C’è un che di magnetico nella scrittura di Loreta Minutilli, una forza di attrazione già presente nel suo romanzo d’esordio, Elena di Sparta (Baldini+Castoldi, 2019), che anche qui si sprigiona, amplificata, per andare a scavare nelle pieghe e nelle piaghe dei rapporti d’amore – o meglio, di Quello che chiamiamo amore (La nave di Teseo). Una scrittura elegante e nitida, senza approssimazioni, che avvolge il lettore nelle sue spire e lo porta con sé in una voragine umana sempre più profonda, dove i contorni si confondono e gli opposti arrivano a sfiorarsi. Quello che poteva apparire romantico diventa morboso, quello che sembrava giusto ora è folle. Si finisce immersi in una melma emotiva viscida come sabbie mobili, e il senso di disagio che a tratti si prova deriva soprattutto dal fatto di aver già visto con i propri occhi certe dinamiche, di aver già vissuto certe situazioni, di aver talvolta persino pensato come i protagonisti.
Con grande maturità stilistica e sicurezza nella gestione dei tempi narrativi, l’autrice propone un racconto in prima persona (è Ettore a parlare) credibile e scorrevole, anche nei suoi momenti più complessi.
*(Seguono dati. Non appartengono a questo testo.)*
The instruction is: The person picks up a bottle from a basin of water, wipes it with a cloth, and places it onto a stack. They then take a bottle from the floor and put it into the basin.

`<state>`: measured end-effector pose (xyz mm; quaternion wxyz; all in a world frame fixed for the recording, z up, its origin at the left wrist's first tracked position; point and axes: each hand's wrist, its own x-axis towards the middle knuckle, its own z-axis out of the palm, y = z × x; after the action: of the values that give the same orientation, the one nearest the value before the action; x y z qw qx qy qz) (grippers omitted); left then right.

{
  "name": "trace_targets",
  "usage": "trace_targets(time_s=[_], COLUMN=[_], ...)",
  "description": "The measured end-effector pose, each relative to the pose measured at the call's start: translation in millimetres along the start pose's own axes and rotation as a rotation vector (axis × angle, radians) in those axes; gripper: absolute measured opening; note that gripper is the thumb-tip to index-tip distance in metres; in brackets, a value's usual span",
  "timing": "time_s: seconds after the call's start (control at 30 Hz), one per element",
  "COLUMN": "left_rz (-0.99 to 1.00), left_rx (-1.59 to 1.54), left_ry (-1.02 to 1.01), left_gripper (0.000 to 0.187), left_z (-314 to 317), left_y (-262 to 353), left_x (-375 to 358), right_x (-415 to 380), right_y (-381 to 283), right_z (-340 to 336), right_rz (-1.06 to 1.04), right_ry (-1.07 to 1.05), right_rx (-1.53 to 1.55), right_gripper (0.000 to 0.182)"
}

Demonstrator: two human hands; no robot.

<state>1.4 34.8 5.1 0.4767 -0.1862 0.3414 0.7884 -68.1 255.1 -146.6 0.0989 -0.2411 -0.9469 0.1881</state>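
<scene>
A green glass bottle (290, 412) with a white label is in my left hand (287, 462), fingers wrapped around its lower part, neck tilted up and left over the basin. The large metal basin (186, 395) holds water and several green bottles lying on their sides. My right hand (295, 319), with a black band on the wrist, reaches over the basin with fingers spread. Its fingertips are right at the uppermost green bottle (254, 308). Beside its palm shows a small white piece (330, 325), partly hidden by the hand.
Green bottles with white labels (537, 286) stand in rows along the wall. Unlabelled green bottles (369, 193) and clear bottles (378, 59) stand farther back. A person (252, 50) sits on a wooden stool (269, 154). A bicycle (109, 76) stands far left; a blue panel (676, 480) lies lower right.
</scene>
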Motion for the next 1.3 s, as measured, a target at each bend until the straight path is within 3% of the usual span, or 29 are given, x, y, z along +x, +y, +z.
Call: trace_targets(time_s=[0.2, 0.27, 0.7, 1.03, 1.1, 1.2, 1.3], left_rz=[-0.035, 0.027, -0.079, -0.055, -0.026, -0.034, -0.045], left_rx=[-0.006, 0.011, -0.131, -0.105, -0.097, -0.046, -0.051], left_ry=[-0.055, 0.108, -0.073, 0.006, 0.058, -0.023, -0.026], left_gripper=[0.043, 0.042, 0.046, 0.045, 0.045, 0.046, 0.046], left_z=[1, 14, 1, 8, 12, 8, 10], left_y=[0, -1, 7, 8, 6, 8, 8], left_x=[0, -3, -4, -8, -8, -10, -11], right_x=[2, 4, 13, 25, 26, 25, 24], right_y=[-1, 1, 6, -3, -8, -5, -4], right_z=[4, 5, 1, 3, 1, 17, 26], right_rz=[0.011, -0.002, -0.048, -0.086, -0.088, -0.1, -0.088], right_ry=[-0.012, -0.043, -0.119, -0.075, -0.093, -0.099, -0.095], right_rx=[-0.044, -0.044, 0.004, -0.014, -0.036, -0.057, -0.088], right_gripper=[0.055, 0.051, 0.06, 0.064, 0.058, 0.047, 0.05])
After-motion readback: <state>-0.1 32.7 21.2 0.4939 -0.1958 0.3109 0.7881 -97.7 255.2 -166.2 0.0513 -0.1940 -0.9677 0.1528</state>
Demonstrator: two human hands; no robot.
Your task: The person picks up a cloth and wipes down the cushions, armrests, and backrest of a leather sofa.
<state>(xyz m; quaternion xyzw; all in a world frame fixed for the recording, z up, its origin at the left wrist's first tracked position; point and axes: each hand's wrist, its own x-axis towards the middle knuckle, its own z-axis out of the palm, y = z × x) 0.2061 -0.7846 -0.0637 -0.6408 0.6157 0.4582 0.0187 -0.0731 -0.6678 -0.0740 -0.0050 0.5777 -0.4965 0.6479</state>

Rinuncia alla tentazione di emettere giudizi e di offrire soluzioni, cosa non semplice in un romanzo che, oltre ai meriti letterari, ha un’innegabile valenza sociale. Loreta Minutilli non dà risposte: lei racconta una storia, propone una prospettiva, immagina e ricalca un punto di vista. E le domande, a quel punto, nascono da sé: sono tante, pressanti e destinate a riecheggiare a lungo nella mente del lettore.